But in terms of US oil production (easily accessible oil - not tar sands kind of stuff) Hubbert's peak was hit in the early 70's. This is about when Mr.Hubbert said it would be hit. Maybe he just got lucky, he was wrong about the peak for natural gas, but maybe he was onto something. If Hubbert's peak was in fact reached for the US, why could the rest of the world not reach Hubbert's peak?

Isn't it just faulty reasoning by induction to assume that there always has been lots of oil and there always will be? Kind of like saying in the Maritimes a few decades ago, "well there has always been lots of cod, therefore there always will be lots of cod."

Mick Harper wrote:
In other words oil is not limited. There is, for all practical purposes, an infinite supply.
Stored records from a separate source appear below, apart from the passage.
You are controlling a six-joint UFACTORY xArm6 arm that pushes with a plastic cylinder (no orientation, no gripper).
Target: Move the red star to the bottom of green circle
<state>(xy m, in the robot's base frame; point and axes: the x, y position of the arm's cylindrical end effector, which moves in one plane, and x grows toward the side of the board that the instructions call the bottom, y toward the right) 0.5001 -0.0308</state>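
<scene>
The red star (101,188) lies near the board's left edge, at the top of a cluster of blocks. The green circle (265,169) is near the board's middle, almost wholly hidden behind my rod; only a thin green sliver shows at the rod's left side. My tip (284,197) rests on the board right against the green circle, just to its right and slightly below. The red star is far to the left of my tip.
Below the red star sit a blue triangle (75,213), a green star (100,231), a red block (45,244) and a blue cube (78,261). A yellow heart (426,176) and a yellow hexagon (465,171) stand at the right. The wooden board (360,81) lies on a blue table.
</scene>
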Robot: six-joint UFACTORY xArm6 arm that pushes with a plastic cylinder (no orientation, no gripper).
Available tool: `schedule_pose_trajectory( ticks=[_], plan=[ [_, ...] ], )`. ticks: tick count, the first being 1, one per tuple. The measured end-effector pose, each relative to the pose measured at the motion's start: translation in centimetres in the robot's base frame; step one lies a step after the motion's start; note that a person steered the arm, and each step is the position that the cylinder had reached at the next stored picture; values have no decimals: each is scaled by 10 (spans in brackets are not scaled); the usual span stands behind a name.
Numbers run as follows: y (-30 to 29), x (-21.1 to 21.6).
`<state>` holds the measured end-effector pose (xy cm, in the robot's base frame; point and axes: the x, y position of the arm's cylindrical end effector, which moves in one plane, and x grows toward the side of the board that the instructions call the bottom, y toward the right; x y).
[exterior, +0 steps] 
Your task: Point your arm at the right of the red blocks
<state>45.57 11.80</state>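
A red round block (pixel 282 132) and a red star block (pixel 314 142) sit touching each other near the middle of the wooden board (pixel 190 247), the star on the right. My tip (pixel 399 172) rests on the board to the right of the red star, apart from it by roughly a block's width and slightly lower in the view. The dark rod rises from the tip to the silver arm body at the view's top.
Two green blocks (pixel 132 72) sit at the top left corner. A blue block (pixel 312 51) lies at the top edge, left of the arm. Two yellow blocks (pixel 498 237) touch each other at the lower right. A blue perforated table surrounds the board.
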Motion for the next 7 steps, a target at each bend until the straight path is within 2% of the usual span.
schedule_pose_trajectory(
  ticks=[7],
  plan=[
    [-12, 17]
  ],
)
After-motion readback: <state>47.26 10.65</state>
But what are our practical purposes? If humanity's practical purposes are to start building Atlantas and Calgaries in countries where they don't have Atlantas and Calgaries, which according to National Geographic, China seems intent on doing, then I don't think there will be enough oil.

But if "for all practical purposes" means to go back to living like farmers, then yes, you could probably say there is an infinite amount of oil. But isn't that just moving the goal posts in a sense? When people talk about there being enough oil, they think enough means "Of course there is enough oil for you to live in your open-air floorplan McMansion with 1000 square feet for person, drive your Excursion everywhere and for all of your neighbours to do the exact same as well." They don't think enough means "Of course there is enough oil. You've just got to go live in small farming villages."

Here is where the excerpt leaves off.